Sea cual sea el resultado de la votación, es evidente que los socialistas están más divididos que nunca. Me consta que la lucha interna es brutal. Hay muchos intereses en juego. No se trata solo de conseguir un cargo orgánico. Lo cierto es que muchos militantes de base se han quedado con la frustración, la decepción y las ganas de tener más opciones para elegir, que entre Rubalcaba y Chacón. Insisto, entre lo malo conocido y lo peor por conocer. Da la impresión de que los desastrosos fracasos electorales de mayo y noviembre, no han enseñado nada a los dirigentes de este partido. Por eso resulta fácil vaticinar que este congreso se cerrará en falso y que en la larga travesía del desierto que han iniciado, aún existen muchas batallas pendientes. Aunque mañana se den besos y abrazos, y parezcan encantados de haberse conocido, no se lo crean. Es solo una falsa imagen de unidad, de cara a la galería y a la propia militancia.
En lo que no hay discrepancias es en los sueldos. Alucina ver, junto a la millonaria cifra de parados, los ingresos millonarios que figuran en la declaración de bienes de nuestros dirigentes regionales del PP y del PSOE. Aquí hay pocas diferencias ideológicas. La pela es la pela y, como dice el refrán: «ándeme yo caliente, y ríase la gente». Lo que pasa es que la gente no se ríe cuando comprueba que la presidenta, María Dolores Cospedal, declara unos ingresos netos anuales de 168.000 euros y su antecesor en el cargo, José María Barreda, superó los 85.000, con un saldo medio bancario de 430.000 euros. Todo ello sin entrar en otros detalles patrimoniales. Claro que tampoco está mal que el 'sindicalista' de Comisiones Obreras, Juan Antonio Mata, haya percibido, como presidente del CES, 54.000 euros netos, durante 2010. Mejor aún es el sueldo del chófer del ex presidente José Bono, que cobró de la Junta de Comunidades más de 44.000 euros netos. El silencio se paga caro.

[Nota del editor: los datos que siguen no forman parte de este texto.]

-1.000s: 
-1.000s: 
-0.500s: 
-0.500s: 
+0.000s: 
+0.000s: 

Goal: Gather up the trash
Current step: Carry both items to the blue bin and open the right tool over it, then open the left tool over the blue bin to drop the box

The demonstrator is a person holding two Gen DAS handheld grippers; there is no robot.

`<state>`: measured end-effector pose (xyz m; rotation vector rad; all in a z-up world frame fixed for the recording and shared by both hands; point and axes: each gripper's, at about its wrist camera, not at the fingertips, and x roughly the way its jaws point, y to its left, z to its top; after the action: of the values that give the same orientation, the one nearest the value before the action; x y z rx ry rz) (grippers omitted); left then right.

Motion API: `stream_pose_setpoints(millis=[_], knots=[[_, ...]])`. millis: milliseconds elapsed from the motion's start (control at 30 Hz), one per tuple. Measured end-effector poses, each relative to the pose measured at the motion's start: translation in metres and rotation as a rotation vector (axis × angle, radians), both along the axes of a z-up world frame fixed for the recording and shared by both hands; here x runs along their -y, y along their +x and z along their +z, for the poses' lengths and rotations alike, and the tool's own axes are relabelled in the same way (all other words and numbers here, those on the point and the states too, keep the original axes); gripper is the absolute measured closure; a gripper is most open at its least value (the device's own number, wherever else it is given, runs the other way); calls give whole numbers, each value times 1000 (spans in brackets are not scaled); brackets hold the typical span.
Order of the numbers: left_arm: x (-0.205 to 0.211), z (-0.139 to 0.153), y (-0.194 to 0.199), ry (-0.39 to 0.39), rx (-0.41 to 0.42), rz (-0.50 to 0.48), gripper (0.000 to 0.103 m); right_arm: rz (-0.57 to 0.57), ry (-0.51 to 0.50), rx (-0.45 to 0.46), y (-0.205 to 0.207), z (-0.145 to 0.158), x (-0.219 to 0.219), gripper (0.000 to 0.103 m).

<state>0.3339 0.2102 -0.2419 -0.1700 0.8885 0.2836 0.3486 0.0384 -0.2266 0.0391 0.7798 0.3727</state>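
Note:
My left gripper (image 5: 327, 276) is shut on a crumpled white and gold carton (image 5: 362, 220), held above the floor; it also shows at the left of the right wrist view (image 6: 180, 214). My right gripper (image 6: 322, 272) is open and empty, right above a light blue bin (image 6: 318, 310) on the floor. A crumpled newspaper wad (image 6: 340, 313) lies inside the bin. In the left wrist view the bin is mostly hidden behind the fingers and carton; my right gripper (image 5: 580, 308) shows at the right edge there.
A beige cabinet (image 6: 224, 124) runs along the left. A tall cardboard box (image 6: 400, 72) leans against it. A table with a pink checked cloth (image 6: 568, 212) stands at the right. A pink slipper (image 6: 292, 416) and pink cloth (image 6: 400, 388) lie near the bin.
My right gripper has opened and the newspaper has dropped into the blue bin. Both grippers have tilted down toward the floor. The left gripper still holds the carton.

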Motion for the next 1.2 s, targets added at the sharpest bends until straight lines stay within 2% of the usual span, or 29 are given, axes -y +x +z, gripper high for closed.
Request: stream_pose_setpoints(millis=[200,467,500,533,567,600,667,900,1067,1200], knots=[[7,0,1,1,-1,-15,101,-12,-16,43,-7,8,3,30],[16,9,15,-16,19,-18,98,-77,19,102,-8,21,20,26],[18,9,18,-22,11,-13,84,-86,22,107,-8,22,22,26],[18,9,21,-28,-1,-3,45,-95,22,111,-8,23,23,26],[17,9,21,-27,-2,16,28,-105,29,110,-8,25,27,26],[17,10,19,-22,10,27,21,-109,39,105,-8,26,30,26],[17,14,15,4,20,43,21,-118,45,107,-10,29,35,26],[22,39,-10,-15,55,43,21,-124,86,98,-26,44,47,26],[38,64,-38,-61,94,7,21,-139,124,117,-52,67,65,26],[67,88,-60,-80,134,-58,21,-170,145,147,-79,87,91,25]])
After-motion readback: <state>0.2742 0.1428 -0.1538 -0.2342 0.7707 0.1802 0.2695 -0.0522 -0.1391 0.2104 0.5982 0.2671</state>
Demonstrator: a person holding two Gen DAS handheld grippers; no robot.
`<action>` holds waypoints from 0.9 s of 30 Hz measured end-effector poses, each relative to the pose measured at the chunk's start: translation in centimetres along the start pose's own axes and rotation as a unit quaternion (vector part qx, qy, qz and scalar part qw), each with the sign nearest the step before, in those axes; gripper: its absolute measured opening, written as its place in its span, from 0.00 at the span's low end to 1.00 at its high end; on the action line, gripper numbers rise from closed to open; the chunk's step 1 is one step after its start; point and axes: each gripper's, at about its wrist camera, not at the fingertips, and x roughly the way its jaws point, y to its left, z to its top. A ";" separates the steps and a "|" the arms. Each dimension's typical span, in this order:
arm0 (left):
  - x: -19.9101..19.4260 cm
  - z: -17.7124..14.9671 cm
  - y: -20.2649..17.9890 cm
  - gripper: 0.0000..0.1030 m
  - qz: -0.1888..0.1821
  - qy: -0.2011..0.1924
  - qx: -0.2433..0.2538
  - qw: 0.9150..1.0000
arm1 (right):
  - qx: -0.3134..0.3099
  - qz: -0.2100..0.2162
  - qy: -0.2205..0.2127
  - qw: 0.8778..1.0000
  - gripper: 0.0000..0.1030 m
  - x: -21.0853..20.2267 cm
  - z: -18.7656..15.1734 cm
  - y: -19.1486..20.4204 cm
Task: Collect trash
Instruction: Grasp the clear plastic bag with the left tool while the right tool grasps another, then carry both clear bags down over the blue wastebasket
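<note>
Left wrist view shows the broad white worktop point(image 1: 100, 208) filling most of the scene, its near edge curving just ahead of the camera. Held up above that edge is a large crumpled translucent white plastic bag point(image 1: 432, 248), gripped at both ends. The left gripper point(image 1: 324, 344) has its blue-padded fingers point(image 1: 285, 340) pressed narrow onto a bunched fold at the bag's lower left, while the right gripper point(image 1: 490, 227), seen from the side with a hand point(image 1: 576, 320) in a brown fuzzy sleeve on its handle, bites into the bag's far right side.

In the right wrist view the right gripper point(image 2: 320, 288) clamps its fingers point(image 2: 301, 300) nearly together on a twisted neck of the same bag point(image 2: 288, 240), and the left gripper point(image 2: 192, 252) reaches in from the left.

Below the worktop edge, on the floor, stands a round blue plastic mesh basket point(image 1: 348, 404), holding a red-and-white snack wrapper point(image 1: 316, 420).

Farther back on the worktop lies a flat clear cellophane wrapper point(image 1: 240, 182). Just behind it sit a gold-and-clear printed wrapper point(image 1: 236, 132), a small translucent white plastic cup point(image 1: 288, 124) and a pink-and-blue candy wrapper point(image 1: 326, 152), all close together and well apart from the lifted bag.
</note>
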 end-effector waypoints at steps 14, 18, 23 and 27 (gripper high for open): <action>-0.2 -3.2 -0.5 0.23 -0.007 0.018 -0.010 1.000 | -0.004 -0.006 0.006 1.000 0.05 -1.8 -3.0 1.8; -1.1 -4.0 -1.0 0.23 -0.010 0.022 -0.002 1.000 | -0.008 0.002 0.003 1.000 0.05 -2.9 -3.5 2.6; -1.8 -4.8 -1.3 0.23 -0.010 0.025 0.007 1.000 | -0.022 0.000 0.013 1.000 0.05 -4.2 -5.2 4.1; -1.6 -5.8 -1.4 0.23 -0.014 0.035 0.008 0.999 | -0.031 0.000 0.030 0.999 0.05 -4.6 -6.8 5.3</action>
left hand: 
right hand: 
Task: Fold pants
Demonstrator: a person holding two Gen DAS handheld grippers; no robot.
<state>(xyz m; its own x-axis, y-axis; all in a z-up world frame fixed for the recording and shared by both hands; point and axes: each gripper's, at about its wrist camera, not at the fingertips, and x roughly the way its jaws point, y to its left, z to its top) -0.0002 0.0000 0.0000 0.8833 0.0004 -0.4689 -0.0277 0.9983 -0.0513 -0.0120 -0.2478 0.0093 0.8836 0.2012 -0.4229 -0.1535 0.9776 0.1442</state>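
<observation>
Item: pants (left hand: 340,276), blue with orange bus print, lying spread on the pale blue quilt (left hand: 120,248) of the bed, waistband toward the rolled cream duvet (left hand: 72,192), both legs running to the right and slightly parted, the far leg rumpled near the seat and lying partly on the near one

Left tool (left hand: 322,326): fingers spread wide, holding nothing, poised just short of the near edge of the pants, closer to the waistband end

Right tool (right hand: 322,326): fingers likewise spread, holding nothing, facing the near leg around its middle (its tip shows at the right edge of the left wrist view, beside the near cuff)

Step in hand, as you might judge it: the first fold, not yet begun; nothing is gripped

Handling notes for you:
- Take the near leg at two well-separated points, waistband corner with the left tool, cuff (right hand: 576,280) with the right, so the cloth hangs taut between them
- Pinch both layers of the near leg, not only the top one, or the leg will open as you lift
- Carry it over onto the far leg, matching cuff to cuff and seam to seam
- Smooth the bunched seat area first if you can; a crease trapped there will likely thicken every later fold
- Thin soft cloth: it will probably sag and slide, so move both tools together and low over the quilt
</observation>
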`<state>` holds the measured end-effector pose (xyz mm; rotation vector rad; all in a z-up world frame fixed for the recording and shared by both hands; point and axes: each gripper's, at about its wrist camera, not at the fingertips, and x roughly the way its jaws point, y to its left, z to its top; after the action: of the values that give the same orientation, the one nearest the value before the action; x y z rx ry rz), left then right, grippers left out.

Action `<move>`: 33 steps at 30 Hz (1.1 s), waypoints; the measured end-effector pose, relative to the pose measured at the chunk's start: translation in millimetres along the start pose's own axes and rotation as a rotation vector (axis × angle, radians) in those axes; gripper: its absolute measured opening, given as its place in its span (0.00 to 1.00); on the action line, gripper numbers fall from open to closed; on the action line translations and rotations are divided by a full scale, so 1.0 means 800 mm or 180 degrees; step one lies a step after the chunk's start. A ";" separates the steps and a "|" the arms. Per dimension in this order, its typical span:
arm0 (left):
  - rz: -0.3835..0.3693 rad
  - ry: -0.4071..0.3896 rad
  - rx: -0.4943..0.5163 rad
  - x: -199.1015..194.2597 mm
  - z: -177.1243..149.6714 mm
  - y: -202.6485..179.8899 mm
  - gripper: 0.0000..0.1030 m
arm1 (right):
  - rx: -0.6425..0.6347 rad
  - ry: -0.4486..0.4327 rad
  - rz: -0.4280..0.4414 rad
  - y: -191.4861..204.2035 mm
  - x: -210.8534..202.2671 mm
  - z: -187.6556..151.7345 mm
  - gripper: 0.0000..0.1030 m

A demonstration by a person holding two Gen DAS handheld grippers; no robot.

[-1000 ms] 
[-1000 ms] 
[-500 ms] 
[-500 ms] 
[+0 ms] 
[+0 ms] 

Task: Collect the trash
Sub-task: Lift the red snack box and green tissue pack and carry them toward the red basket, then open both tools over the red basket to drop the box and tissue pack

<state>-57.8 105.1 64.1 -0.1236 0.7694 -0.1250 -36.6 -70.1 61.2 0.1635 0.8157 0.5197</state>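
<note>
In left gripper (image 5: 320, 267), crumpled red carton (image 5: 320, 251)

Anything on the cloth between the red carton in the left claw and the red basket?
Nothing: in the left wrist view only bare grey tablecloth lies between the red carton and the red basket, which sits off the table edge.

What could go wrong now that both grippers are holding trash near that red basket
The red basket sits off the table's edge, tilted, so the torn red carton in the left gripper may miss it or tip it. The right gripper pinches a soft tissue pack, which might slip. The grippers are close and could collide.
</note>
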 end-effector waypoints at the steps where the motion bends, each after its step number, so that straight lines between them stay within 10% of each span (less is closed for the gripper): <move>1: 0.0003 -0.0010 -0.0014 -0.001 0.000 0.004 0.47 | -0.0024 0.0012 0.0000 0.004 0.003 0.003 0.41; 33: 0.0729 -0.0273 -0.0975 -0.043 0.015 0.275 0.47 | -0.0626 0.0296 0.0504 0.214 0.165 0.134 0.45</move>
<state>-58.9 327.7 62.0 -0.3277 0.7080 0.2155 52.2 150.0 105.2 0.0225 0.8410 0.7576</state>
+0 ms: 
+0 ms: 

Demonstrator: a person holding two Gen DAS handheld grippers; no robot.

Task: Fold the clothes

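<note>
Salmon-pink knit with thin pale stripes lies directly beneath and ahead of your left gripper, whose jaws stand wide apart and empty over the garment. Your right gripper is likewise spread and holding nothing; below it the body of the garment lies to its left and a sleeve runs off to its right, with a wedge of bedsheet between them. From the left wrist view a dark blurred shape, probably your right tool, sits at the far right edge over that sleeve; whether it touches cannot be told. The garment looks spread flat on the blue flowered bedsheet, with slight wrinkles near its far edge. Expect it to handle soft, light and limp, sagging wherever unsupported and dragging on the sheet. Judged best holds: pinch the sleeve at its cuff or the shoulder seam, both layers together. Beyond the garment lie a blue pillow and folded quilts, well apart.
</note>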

Mientras no se acaben todos estos privilegios, los políticos seguirán estando a años luz de los ciudadanos. Lo mismo da que nos vendan divorcios y bodas ante notario, o ante Mickey Mouse. O que cambien un libro de texto, cuando lo que deberían hacer es revisar todo el sistema educativo, que es un auténtico fracaso, no tiene interés para los alumnos, y está orientado a crear ciudadanos obedientes, en lugar de enseñarles a pensar por sí mismos y a afrontar la vida con creatividad… Supongo que el Gobierno está desaforado, presentando medidas vistosas, pero de escasa relevancia, para contentar a su clientela y conseguir que el resto nos olvidemos de cómo nos han mentido, haciendo lo que no iban a hacer: subir los impuestos. ¡Lo llevamos claro!